Dance Review: Ravages Sweeps the Subconscious

Alan Lake Factori(e) Ravages. Alan Lake Factori(e) Ravages.

Ravages, by Quebec City choreographer Alan Lake and his quartet of dancers, is the first production to start off the new season of Danse Danse at Place des Arts, and it’s a fitting title for the extensive exploration that it brings to the stage. Contemporary dance always promises to be challenging in some ways, and I’m glad to see that Ravages continues in this tradition of prodding the audience to think like crazy.

Ravages plays with themes such as the “body as landscape,” and the effect is mostly cerebral. But Lake’s use of film images, with the dancers caught in a real forest setting, smeared in black paint and covered in leaves and mud, goes right to the subconscious and connects the natural world and humanity within it. The merging of live dancers and their alter-egos on screen work well together expressing a variety of poses, but when it’s just the quartet alone, backed by lighting and industrial structures, that’s when Ravages takes on more layers of abstract meaning. A deeper progression from birth-growth-joy-sex-excess-war-death-annihilation gets hinted at.

The stylised presentation keeps you at a distance, mulling things over, but still intrigued, and then it descends into the stuff of nightmares: Quick little shifts of boy-on-boy-on-girl-on-girl fighting, loving, sexing, and whipping large dust-covered balls at each other. It’s a strange, noisy fury (or ecstasy) that celebrates human nature and all its struggles. There are no spoken words, but the dancers often have their mouths stretched wide open, stifled, making me think of the Munch painting, The Scream. Ultimately, Lake might be suggesting that a little insanity is par for the course as the dancers’ embrace and push each other away violently.

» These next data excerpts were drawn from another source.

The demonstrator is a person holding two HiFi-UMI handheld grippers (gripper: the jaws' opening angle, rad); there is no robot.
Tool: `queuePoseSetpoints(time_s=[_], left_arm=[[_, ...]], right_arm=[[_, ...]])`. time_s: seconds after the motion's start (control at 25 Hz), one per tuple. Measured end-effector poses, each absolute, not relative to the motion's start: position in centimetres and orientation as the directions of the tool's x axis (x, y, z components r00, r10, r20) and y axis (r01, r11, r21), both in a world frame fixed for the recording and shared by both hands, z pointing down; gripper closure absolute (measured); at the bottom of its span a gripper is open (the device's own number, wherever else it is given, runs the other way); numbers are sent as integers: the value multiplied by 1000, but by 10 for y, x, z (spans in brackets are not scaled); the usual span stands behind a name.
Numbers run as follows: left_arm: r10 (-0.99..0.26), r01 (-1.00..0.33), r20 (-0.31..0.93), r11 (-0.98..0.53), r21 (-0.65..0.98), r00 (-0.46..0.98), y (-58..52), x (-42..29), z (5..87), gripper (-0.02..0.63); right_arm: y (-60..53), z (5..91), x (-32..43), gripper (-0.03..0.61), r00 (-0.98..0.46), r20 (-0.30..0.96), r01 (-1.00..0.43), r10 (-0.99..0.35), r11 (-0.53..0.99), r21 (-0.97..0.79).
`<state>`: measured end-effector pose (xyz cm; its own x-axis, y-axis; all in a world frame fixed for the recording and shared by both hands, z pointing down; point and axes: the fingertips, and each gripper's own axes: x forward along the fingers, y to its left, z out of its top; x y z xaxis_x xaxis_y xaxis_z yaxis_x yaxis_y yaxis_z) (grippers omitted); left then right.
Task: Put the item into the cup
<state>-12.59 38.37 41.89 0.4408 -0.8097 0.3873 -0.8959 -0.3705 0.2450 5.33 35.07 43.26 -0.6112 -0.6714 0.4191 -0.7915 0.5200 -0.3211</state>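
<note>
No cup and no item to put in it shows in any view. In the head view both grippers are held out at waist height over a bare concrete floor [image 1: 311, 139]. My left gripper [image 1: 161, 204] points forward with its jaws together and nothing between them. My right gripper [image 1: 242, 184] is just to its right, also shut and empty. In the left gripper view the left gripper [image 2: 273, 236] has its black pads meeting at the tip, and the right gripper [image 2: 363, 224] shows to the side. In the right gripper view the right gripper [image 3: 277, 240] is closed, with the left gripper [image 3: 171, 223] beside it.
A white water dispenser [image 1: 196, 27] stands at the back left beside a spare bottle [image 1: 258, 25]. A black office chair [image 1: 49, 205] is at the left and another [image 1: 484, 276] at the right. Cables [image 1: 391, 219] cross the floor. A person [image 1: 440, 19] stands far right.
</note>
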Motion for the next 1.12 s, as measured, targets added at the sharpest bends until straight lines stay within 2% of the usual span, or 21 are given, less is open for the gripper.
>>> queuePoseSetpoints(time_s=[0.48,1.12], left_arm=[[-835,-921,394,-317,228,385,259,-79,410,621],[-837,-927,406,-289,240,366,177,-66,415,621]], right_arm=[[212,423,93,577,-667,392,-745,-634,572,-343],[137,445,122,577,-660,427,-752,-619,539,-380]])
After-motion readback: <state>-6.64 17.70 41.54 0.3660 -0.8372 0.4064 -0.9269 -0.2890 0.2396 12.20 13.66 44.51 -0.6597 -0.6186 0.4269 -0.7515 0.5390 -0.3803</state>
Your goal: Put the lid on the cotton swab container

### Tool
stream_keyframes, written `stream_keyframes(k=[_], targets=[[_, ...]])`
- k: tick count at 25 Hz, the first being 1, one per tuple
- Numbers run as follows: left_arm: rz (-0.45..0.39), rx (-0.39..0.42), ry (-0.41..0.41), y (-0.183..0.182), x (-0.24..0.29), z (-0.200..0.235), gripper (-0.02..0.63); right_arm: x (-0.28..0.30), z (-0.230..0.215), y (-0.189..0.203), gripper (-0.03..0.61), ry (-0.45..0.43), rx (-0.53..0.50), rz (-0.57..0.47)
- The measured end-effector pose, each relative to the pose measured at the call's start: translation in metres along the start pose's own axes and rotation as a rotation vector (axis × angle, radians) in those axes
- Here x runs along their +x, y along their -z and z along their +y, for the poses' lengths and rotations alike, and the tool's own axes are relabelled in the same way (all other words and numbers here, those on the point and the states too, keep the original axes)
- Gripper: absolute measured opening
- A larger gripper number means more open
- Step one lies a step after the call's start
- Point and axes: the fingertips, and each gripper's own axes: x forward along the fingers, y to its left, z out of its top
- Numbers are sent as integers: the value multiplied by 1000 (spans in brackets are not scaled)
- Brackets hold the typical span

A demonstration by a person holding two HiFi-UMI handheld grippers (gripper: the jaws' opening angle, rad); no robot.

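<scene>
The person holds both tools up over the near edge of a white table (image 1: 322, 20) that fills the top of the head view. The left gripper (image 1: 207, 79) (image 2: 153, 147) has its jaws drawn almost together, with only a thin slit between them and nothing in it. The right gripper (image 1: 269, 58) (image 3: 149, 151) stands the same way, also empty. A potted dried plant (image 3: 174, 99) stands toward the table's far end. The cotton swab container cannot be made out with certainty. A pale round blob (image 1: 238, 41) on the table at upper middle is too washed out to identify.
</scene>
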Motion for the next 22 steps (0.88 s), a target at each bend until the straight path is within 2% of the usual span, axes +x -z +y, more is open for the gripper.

Just as the dancers have “taken their last breath” and are sprawled out as the lights dim, the film screening in the background reveals a woman running frantically, with her back to the camera, and it’s unclear whether she’s running towards something or running away from it. As she fades from view, another woman is shown near a lake, holding a smoking flare, almost like a sign of defiance, with one arm extended in the air. It’s a wash of messages, delivered in a way that dance and movement alone might not have been able to capture. Ravages opens your mind with its multi-disciplinary approach and leaves a strong impression, most notably in your dreams. Believe me.

Ravages is at Place des Arts, 175 Rue Ste-Catherine Ouest, April 14-18.